Oddly, Shanks seems to find it difficult to give proper bibliographical citations for the work of his critics. In addition to Altman and Chadwick, Shanks also fails to cite Eric Meyers’ first book—on ossuaries no less—when he criticizes it. Meyers’ book is Jewish Ossuaries: Reburial and Rebirth (Rome, 1971). Robert Eisenman, whom Shanks appears to criticize on pp. 40-41, even goes unnamed.
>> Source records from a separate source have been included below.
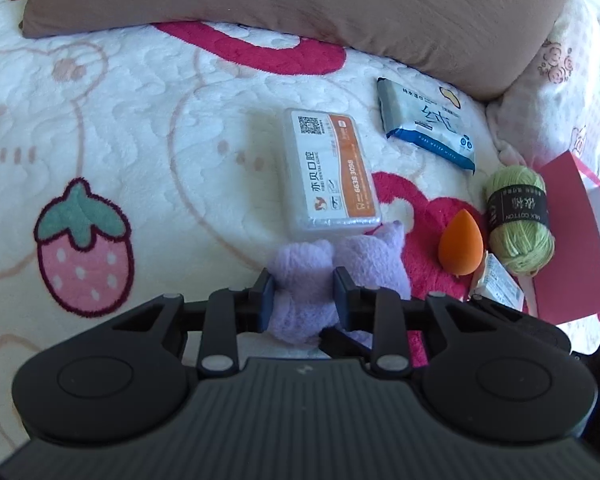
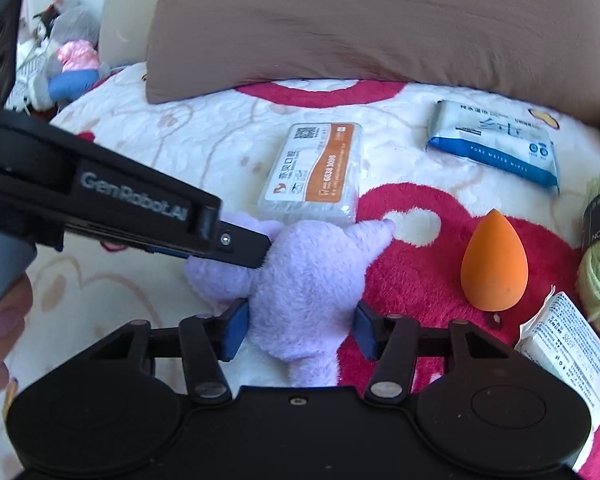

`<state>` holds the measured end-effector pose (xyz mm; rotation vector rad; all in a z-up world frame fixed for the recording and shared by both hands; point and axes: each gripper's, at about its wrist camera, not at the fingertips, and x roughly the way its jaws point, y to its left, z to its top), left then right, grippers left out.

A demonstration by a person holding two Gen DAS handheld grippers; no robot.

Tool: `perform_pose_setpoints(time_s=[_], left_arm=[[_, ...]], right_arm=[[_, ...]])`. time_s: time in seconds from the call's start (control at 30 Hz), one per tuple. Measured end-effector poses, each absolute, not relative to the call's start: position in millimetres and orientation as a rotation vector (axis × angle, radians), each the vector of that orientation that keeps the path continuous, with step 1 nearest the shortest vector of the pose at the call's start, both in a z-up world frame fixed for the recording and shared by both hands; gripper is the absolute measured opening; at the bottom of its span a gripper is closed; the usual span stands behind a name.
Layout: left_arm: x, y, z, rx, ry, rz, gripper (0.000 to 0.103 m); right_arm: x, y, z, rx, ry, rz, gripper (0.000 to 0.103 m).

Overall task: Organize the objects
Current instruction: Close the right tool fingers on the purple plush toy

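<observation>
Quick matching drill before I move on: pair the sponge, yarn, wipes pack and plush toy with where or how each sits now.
Things:
1. sponge
2. yarn
3. wipes pack
4. plush toy

States:
A. between both grippers' jaws
B. flat on the blanket, near the brown pillow
C. on the red patch, free of both grippers
D. green, wrapped in a black label band

Pairs: 1-C, 2-D, 3-B, 4-A
</observation>
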<state>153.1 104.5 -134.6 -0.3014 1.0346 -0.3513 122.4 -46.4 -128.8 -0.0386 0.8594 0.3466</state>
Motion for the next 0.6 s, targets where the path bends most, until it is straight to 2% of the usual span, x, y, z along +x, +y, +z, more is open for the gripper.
perform_pose_setpoints(time_s=[0.23, 0.6], left_arm=[[142.5, 98.0, -119.4, -0.281, 1.022, -0.389, 0.028], [120.4, 76.8, -109.4, -0.303, 1.133, -0.499, 0.028]], right_arm=[[117.9, -56.6, -116.5, -0.034, 0.872, 0.362, 0.058], [88.6, -81.7, -100.0, -0.05, 0.976, 0.357, 0.058]])
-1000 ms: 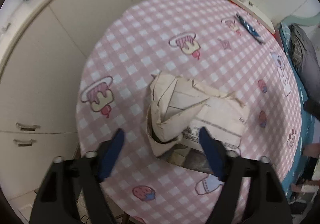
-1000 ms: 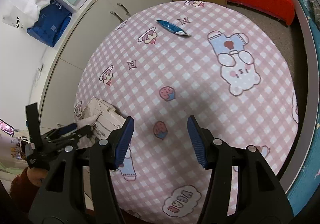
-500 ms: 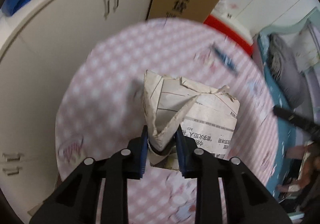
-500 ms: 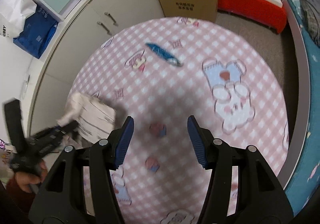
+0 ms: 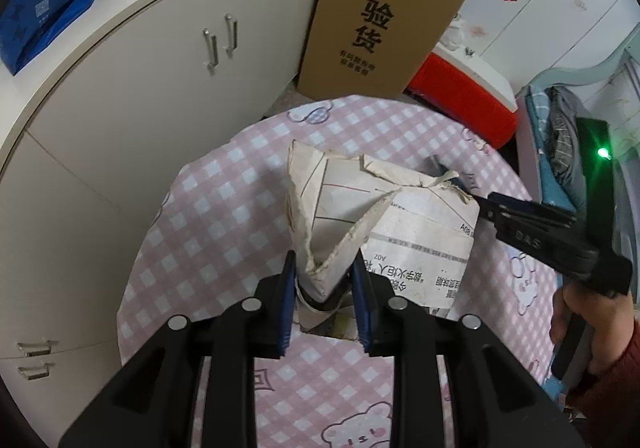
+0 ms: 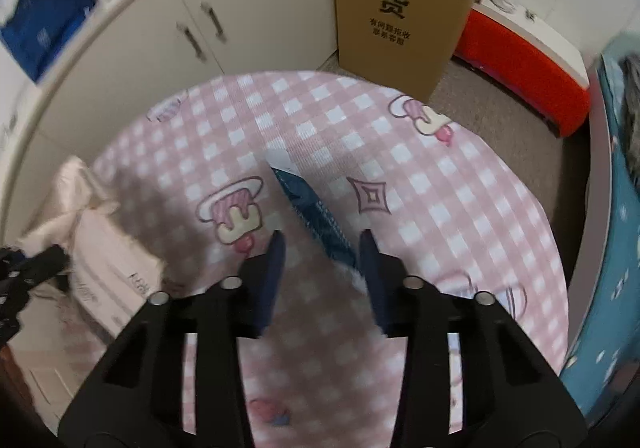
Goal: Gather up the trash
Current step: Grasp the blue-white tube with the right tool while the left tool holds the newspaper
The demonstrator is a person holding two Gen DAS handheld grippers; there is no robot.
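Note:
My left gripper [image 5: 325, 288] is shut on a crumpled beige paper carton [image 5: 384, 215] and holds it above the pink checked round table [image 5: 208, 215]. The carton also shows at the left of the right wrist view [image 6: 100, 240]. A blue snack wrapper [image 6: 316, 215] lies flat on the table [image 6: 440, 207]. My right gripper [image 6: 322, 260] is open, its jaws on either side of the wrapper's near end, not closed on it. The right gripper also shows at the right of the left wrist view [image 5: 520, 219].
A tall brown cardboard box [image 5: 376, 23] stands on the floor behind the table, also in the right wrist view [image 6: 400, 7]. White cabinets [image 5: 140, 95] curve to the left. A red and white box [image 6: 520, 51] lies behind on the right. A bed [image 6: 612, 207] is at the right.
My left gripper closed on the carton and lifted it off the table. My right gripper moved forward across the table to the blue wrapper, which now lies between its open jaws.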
 Shanks indicates that Lemaire and others do not agree with the two-hand theory, but none have yet published their analyses in peer-reviewed scholarly journals. Indeed, that is the problem with the treatment of this find; to date no analyses, not even Lemaire’s initial article, have appeared in proper scholarly publications.
 See my earlier, independent remarks concerning chisel use in “Observing the Ossuary” on the Bible and Interpretation website.
 Shanks & Witherington, pp. 16-21.
 Ayalon suggests that the seventh sample gave the proper reading because some of the ossuary’s stone contaminated the sample during collection.
 Interestingly, in her report to the IAA, Orna Cohen admits that, as a professional courtesy, she gave Oded Golan articles about faking patina. At the time, he claimed he was interested in the process for an architectural project he was working on.